* Task brief: Return every line from the one with "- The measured" through the one with "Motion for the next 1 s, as", inclusive, exactly as it appears below.

Exercise data section start

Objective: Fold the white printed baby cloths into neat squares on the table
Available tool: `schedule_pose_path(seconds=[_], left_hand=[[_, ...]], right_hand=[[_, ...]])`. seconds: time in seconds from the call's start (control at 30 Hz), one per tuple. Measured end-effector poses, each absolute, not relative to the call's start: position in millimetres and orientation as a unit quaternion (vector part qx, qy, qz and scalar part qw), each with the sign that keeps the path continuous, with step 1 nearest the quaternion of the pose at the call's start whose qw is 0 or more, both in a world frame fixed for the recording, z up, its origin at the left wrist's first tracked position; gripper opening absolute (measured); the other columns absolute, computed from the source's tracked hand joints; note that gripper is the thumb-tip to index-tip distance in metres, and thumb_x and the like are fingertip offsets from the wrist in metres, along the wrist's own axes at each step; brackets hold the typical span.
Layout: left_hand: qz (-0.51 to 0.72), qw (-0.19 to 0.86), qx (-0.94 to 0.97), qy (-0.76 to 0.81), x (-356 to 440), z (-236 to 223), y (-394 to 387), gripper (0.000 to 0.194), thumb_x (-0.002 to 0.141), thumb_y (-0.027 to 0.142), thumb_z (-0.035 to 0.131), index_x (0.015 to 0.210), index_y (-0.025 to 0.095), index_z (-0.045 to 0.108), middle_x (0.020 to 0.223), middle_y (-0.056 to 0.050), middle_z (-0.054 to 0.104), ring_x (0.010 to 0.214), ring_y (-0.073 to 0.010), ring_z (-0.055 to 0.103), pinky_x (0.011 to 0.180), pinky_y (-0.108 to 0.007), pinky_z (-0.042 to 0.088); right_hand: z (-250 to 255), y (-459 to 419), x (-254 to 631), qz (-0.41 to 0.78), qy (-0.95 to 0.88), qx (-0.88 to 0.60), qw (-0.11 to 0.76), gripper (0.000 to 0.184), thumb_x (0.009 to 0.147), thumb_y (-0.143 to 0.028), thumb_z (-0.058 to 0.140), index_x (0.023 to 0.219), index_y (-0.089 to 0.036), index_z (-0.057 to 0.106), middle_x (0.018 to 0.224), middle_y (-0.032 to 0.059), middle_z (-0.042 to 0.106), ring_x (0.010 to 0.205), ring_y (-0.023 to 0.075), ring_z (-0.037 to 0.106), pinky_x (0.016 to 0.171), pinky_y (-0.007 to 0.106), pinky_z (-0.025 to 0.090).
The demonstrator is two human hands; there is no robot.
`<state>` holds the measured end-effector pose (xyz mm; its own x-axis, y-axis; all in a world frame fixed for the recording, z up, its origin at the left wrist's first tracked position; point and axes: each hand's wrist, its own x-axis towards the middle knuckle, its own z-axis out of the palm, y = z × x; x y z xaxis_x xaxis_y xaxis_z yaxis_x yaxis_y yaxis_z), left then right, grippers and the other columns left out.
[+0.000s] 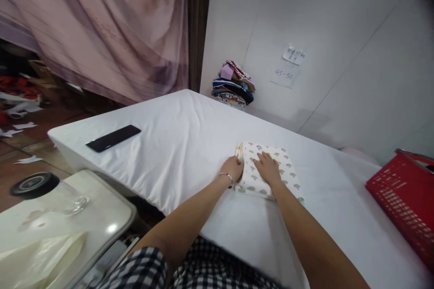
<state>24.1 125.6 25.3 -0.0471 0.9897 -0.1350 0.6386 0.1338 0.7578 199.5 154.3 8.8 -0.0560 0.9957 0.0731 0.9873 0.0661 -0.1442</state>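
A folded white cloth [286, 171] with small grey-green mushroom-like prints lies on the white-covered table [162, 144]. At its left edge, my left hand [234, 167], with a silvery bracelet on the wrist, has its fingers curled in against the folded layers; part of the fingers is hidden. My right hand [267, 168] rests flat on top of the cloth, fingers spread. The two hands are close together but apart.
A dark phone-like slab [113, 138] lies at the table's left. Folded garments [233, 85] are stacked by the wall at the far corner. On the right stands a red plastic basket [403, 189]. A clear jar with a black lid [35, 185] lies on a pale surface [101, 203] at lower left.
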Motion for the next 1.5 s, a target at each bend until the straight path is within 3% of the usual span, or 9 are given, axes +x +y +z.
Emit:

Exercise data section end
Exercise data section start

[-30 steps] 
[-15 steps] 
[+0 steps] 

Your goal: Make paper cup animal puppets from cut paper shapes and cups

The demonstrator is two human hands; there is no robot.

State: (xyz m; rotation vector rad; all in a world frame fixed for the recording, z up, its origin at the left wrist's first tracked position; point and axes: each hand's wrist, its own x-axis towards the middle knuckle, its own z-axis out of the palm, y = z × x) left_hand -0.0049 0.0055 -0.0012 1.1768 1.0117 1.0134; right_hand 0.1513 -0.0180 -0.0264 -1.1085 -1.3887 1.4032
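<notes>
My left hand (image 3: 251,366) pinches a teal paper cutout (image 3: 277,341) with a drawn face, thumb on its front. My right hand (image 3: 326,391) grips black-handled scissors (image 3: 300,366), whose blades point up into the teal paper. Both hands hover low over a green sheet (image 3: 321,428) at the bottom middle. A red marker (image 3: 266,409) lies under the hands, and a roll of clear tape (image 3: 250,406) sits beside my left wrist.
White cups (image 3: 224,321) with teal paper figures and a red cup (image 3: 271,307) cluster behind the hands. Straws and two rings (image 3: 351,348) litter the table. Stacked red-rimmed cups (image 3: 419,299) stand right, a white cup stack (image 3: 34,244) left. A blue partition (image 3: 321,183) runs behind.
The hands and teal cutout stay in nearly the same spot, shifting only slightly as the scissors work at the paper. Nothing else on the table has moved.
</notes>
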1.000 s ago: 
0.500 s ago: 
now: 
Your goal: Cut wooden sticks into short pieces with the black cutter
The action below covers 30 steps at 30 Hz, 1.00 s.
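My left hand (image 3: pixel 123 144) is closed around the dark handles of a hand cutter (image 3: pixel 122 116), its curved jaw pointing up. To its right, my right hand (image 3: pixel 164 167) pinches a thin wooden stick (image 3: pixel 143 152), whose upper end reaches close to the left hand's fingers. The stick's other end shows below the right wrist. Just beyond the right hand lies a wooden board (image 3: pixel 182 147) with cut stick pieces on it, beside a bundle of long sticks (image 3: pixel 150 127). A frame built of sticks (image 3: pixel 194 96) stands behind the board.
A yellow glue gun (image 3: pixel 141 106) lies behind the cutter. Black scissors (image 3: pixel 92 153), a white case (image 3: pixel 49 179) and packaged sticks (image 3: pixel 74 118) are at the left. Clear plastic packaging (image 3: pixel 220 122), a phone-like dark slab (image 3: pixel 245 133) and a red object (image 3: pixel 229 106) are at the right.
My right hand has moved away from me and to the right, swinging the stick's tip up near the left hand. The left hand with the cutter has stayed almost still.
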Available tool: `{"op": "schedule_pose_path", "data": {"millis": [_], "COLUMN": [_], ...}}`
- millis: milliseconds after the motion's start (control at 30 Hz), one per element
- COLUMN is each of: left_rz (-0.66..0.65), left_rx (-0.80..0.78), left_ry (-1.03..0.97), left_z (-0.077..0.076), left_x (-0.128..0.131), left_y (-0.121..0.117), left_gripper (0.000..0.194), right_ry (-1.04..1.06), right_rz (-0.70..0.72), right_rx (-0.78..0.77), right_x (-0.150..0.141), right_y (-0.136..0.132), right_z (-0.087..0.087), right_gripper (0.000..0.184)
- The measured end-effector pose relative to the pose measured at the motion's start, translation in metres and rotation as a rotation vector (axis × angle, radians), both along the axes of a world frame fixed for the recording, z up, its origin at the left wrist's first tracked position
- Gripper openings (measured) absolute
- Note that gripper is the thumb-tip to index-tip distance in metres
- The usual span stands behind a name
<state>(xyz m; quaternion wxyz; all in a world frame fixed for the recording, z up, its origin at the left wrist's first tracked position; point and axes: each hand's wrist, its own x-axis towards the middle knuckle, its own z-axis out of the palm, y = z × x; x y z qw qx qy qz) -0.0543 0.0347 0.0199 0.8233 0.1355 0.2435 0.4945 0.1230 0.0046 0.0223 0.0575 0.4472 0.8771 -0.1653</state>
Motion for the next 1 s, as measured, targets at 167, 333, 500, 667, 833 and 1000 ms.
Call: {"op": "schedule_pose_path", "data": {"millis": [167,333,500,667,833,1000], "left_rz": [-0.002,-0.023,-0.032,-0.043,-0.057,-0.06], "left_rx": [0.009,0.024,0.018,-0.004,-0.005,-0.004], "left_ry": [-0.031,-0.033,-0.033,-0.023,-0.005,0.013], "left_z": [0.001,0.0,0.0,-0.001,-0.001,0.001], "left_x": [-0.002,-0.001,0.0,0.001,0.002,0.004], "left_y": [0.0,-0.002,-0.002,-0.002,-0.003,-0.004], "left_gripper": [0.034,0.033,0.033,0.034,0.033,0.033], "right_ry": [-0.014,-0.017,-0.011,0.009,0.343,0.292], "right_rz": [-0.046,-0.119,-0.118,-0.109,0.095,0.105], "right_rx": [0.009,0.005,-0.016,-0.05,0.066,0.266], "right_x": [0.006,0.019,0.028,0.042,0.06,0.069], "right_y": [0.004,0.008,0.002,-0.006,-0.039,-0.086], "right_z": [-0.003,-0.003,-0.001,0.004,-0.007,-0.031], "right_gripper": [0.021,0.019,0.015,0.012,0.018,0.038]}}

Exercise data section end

* Task solution:
- The measured end-effector pose relative to the pose measured at the motion's start, translation in metres and rotation as a rotation vector (axis × angle, radians), both along the axes of a world frame fixed for the recording, z up, its origin at the left wrist's first tracked position
- Gripper openings (measured) absolute
- Note that gripper is the thumb-tip to index-tip distance in metres
- The usual span stands behind a name
<state>(xyz m; quaternion wxyz; all in a world frame fixed for the recording, z up, its origin at the left wrist's first tracked position; point and axes: each hand's wrist, its own x-axis towards the middle knuckle, its own z-axis out of the palm, y = z × x; x y z qw qx qy qz) -0.0543 0.0347 0.0199 0.8233 0.1355 0.2435 0.4945 0.1230 0.0046 0.0223 0.0575 0.4472 0.8771 -0.1653</state>
Motion for the next 1 s, as measured, targets at 167, 333, 500, 667, 833 and 1000 ms.

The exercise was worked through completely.